Now, the rest of a post I meant to send yesterday:
On 8/23/06, Simetrical Simetrical+wikitech@gmail.com wrote:
I don't think that's a problem. *Categories* are still at a concept level, after all, and even if they aren't, hierarchy would still work as expected (just there wouldn't be many available strict supercategories). [[Beamish and Crawford]] would be in both [[Category:Breweries]] and [[Category:Beers]]. Arguably that breaks down the idea of strict super-/subsets, but there's no reason to apply that to articles as a whole if it would make sense to apply it to only part of an article that deals with multiple topics.
Yes, I think you're right, I didn't really think it through.
We don't even need [[located-in::]] for the main encyclopedia (leaving aside the mythical Wikidata, which is a good idea but still in the indefinite future).

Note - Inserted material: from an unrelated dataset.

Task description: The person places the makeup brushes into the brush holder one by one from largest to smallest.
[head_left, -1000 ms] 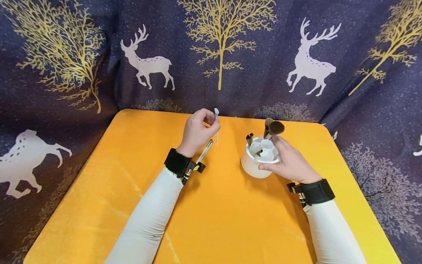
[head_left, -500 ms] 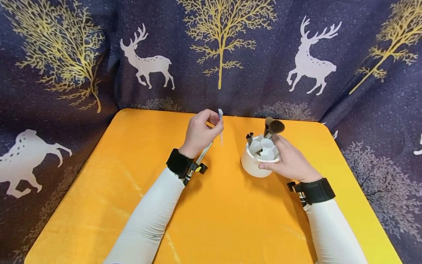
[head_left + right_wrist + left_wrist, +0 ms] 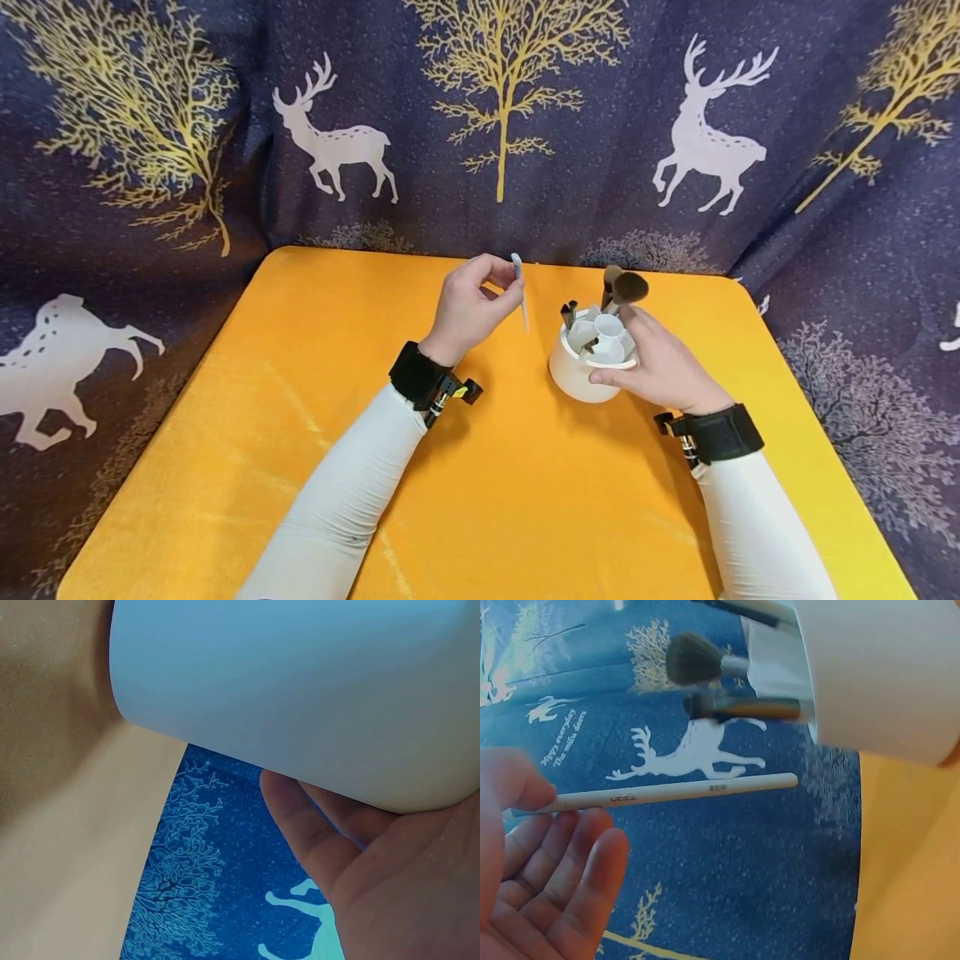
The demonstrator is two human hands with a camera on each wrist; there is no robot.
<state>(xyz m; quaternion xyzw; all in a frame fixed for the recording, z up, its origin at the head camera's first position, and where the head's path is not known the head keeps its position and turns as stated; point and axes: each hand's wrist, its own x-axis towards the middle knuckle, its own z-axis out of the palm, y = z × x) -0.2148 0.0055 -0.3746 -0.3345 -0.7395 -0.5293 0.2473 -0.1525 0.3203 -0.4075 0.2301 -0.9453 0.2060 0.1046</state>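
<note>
My left hand (image 3: 474, 304) pinches a slim white makeup brush (image 3: 522, 304) between thumb and fingertips, upright with its wider end on top. In the left wrist view the white handle (image 3: 705, 787) carries small printing and points toward the holder. A round white brush holder (image 3: 581, 379) with inner compartments stands to the right, a short gap from this brush. My right hand (image 3: 667, 362) grips the holder's right side, thumb in front. In it stand a large fluffy dark brush (image 3: 630, 287) and several smaller brushes (image 3: 567, 315). The right wrist view shows the holder's smooth wall (image 3: 300, 690) against the hand.
An orange cloth (image 3: 517, 483) covers the table. A dark blue curtain (image 3: 555, 225) printed with white deer and golden trees hangs right behind the table's far edge and along both sides.
My left hand has moved right with the brush, nearer the holder. A thin pale stick seen earlier beside the left wrist is now hidden. The right hand and holder stay practically still.
</note>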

We just need three types of relationships: related-to, superset-of, subset-of.
How would you describe the relationship between Category:John Lennon and Category:The Beatles, knowing that Category:John Lennon contains songs that have nothing to do with The Beatles? Actually, just to flesh this out, what are the relationships between these (possibly fictional) categories: English rock bands, The Beatles, John Lennon, John Lennon songs, The Beatles songs. Similarly, into which categories would these articles go: [[The Beatles]], [[John Lennon]], [[I Am The Walrus]] (John Lennon/Beatles song), [[Imagine (song)]] (John Lennon solo song).